TASK ITEM
Across the listing below, count the lines containing "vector". Answer with that number only.

MATERIAL TO PROCESS
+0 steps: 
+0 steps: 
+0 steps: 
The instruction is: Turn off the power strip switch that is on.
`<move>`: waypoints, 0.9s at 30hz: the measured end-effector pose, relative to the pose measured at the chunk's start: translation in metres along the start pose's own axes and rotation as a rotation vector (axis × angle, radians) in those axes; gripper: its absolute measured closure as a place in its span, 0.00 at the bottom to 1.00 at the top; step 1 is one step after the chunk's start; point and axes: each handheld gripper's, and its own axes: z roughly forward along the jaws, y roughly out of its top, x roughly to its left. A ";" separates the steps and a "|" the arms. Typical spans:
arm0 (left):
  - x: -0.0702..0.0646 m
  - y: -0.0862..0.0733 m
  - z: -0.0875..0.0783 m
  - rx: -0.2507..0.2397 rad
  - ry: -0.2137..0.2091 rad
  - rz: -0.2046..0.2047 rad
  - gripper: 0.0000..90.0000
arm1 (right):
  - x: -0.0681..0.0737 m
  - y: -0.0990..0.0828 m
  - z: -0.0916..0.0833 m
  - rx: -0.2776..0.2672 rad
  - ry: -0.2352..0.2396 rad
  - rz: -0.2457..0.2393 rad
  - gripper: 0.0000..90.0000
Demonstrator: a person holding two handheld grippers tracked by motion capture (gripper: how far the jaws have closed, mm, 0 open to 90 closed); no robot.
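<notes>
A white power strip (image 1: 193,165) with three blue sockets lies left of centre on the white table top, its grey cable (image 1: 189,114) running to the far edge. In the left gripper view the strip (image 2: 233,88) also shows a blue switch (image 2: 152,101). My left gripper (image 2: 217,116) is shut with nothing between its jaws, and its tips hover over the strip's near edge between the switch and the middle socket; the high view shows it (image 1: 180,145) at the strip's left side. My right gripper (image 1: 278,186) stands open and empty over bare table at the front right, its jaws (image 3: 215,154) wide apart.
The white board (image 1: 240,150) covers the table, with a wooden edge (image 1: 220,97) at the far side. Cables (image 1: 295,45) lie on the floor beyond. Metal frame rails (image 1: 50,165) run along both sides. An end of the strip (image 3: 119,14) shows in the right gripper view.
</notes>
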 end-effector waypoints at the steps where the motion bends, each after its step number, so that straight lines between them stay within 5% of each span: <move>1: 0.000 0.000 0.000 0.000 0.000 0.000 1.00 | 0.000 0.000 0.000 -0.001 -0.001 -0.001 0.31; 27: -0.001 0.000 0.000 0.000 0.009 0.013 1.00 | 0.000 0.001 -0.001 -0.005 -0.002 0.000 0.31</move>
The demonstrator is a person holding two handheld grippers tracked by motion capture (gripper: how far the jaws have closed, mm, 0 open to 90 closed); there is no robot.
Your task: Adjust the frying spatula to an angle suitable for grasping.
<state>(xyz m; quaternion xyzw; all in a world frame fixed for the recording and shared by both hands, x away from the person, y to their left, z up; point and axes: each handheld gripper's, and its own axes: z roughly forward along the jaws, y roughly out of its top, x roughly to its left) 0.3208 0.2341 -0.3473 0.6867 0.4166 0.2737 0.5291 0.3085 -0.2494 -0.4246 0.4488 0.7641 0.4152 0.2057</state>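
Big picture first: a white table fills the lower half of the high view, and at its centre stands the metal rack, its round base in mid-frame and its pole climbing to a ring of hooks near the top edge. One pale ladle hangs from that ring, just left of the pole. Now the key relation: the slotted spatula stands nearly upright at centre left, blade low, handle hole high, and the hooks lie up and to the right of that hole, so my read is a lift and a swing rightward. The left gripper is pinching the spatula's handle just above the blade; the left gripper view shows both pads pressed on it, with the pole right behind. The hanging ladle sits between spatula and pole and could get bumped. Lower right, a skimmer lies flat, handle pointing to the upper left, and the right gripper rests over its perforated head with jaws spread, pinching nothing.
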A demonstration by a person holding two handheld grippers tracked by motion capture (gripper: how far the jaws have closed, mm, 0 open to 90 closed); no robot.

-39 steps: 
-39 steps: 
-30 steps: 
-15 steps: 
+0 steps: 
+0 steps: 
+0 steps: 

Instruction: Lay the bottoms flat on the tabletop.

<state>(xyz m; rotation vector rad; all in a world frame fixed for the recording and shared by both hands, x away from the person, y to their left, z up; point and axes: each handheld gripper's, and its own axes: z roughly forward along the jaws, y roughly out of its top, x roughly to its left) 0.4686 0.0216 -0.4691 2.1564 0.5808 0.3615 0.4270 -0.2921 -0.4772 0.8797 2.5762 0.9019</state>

ANSWER BELOW
2